Ho AK,Hill S,Preobrazhensky SN,Miller ME,Chen Z,Bahler DW

Abstract

Mantle cell lymphoma (MCL) and chronic lymphocytic leukemia (CLL) are CD5+ small B-cell neoplasms (SBCNs) with overlapping features. Flow cytometric immunophenotyping is often used to help differentiate CLL from MCL, and a characteristic CLL phenotype is considered essentially diagnostic. However, previous studies have not specifically examined how well a typical MCL immunophenotype distinguishes MCL from CLL. We identified 28 cases of SBCN with typical flow cytometry-determined MCL immunophenotypes consisting mostly of peripheral blood and bone marrow specimens.
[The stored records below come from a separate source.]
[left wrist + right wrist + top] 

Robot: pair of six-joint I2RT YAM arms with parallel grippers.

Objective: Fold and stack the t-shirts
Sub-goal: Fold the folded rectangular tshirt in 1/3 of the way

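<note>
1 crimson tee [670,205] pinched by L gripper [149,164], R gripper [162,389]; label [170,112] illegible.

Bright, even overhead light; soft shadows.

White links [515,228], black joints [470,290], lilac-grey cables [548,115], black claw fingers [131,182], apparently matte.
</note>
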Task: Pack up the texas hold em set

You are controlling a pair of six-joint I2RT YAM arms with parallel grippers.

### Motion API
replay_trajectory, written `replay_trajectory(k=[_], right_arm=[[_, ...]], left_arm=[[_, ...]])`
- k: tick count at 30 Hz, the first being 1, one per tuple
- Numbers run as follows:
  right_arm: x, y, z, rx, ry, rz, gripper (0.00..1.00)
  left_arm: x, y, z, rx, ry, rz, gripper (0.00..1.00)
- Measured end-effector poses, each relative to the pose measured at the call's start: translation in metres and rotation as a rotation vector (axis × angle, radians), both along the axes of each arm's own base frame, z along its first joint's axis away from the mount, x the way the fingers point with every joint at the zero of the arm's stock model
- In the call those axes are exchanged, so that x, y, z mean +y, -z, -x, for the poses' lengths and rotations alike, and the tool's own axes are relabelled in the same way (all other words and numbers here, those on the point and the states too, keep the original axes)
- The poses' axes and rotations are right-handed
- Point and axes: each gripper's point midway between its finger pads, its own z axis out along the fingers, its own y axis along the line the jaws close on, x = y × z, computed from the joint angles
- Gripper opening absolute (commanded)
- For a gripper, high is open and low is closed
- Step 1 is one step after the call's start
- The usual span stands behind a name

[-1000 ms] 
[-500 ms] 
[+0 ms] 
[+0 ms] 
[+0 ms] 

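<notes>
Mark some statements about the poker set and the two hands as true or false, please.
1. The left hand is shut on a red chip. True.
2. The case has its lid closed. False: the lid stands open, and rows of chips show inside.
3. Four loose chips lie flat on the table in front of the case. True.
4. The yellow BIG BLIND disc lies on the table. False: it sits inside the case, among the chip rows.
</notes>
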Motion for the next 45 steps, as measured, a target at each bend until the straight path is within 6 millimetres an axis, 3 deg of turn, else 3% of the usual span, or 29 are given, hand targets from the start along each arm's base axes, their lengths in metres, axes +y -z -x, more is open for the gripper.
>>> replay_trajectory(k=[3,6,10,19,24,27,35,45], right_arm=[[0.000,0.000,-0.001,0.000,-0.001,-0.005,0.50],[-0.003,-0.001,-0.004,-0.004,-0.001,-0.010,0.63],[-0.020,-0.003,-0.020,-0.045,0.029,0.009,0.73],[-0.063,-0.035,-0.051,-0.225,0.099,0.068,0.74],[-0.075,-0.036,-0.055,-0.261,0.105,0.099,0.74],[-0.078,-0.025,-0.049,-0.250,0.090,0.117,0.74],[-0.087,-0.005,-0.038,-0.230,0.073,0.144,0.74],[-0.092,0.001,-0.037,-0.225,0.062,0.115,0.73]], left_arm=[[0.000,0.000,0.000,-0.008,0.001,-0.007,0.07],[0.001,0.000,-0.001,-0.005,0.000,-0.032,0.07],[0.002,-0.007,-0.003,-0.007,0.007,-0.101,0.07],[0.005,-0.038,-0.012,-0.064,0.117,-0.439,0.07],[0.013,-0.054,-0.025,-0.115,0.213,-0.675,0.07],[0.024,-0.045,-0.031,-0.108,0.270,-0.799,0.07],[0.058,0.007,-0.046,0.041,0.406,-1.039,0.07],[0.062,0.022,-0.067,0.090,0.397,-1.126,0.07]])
Fluorescence in situ hybridization analysis indicated that 57% (16/28) had t(11;14) translocations consistent with MCL, while 32% (9/28) lacked t(11;14) translocations but harbored other cytogenetic abnormalities commonly found in CLL. There were no significant morphologic or immunophenotypic differences between the t(11;14)-positive and t(11;14)-negative cases. Our findings suggest that many blood-based SBCNs with typical MCL immunophenotypes likely represent cases of phenotypically atypical CLL, which would have important clinical implications.